TASK DATA:
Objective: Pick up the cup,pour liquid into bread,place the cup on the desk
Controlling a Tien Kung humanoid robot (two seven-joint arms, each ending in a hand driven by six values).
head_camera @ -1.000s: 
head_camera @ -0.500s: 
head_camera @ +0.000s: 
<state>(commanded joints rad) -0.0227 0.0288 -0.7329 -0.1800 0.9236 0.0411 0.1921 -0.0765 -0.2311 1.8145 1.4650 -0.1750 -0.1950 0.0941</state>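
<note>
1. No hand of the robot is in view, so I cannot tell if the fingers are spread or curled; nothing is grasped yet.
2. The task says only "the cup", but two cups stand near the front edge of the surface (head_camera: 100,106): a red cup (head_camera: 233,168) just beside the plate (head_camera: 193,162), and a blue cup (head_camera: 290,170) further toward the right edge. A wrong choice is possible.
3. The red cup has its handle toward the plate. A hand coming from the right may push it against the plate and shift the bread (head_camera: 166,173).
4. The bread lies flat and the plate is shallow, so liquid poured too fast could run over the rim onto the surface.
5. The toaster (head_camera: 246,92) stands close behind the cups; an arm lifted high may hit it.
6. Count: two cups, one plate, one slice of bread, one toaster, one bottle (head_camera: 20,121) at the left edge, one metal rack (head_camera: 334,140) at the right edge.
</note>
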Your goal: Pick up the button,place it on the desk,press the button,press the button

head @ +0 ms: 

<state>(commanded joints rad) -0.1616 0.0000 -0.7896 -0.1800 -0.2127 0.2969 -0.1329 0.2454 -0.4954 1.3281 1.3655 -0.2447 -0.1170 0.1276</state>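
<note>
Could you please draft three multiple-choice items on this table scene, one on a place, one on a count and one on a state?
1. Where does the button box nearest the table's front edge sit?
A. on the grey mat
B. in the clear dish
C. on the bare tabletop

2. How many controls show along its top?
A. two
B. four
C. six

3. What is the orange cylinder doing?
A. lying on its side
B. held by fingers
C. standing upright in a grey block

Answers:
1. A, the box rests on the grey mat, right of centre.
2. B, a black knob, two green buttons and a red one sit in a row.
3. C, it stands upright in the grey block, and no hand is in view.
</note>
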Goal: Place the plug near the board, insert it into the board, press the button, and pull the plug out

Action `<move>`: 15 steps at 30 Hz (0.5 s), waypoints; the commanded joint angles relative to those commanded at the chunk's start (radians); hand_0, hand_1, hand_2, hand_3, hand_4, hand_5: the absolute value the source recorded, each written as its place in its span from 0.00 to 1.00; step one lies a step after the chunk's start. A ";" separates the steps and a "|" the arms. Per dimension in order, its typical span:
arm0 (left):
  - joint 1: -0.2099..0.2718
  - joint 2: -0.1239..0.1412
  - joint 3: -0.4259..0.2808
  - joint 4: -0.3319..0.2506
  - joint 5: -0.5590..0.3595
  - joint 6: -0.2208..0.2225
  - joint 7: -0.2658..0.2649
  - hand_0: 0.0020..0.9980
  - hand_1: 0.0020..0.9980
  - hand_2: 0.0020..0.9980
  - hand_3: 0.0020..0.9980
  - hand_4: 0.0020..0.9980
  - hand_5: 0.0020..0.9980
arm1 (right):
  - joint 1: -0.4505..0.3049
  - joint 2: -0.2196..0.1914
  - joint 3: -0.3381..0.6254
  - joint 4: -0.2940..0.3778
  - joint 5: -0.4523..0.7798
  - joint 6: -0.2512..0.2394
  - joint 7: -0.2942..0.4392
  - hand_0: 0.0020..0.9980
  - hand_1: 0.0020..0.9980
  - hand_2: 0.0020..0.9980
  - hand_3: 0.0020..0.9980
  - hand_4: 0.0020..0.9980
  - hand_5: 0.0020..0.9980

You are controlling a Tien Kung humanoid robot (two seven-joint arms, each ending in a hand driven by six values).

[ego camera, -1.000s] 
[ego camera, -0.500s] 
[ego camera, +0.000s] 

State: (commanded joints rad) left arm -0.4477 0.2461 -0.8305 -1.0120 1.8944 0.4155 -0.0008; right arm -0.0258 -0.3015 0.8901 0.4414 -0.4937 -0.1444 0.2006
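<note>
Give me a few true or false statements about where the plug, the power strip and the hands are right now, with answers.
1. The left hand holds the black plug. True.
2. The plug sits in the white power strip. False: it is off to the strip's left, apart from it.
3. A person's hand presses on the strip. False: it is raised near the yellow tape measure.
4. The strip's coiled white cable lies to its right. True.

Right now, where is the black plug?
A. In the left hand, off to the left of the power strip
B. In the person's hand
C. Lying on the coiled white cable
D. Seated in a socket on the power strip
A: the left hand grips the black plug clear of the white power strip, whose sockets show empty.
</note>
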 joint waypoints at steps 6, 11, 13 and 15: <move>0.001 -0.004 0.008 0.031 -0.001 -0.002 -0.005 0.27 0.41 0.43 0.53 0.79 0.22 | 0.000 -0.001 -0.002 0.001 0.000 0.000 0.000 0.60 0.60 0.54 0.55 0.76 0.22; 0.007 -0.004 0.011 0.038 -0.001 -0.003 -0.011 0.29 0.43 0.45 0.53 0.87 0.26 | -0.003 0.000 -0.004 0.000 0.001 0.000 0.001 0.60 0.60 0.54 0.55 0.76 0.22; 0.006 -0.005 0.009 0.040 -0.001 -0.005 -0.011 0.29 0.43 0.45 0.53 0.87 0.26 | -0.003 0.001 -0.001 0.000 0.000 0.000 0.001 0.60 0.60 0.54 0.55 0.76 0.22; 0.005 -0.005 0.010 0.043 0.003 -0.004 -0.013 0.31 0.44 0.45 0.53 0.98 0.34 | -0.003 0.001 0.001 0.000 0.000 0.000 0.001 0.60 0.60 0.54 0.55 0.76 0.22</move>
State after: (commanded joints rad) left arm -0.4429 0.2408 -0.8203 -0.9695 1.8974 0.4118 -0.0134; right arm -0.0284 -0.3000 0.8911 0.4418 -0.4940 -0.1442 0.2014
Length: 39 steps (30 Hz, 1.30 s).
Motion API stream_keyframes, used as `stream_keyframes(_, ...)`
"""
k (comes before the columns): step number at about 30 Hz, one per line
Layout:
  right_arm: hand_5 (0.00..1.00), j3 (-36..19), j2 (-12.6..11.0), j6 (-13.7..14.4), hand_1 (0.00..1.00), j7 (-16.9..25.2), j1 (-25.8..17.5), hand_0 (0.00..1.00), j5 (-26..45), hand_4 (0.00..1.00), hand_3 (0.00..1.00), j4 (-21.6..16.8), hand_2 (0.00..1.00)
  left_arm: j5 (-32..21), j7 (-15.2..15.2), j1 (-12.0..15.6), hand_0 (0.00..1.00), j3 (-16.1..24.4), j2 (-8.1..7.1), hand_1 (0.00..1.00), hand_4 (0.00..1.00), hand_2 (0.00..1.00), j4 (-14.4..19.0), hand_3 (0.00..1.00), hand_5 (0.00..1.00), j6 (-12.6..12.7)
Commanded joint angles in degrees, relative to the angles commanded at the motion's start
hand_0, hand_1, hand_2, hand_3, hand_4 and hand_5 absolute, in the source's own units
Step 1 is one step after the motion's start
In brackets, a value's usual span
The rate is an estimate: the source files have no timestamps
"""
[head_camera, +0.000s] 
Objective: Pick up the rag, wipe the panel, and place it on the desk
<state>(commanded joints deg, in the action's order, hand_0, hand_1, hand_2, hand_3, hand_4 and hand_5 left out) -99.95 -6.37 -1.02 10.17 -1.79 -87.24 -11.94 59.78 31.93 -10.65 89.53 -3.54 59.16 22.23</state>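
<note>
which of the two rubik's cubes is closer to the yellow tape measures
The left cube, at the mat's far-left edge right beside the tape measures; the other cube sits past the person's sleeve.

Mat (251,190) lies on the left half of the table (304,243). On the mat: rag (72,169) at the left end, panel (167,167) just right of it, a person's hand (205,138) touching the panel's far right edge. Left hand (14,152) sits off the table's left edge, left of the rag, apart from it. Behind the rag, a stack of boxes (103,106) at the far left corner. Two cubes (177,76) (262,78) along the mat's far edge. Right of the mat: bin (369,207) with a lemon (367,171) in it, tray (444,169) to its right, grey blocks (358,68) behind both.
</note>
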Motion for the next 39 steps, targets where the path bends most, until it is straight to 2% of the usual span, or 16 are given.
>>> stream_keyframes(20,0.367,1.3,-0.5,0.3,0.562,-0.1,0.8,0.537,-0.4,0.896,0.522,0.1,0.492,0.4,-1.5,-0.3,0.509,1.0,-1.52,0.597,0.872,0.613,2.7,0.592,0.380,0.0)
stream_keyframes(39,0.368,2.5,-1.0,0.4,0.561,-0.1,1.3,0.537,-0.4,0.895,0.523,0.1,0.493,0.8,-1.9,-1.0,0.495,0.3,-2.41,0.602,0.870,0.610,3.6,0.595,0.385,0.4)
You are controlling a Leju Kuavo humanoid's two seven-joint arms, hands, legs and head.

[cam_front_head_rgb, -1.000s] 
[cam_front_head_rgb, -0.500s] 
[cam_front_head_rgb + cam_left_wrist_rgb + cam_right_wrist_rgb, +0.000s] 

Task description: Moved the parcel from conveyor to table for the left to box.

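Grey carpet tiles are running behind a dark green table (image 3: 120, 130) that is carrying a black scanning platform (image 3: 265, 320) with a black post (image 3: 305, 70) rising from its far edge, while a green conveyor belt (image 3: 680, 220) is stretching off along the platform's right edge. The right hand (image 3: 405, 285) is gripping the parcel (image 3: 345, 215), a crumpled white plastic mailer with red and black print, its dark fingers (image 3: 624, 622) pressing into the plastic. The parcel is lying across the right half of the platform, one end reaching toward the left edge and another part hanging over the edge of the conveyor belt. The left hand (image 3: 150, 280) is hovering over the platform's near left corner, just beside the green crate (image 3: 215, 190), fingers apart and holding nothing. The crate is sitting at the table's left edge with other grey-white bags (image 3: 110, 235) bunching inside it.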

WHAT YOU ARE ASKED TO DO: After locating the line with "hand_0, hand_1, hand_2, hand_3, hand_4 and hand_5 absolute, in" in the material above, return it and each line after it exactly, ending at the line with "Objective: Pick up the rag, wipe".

ANSWER TO THE PROBLEM:
hand_0, hand_1, hand_2, hand_3, hand_4 and hand_5 absolute, in the source's own units
Step 1 is one step after the motion's start
In brackets, a value's usual span
The rate is an estimate: the source files have no timestamps
"""
[head_camera, +0.000s] 
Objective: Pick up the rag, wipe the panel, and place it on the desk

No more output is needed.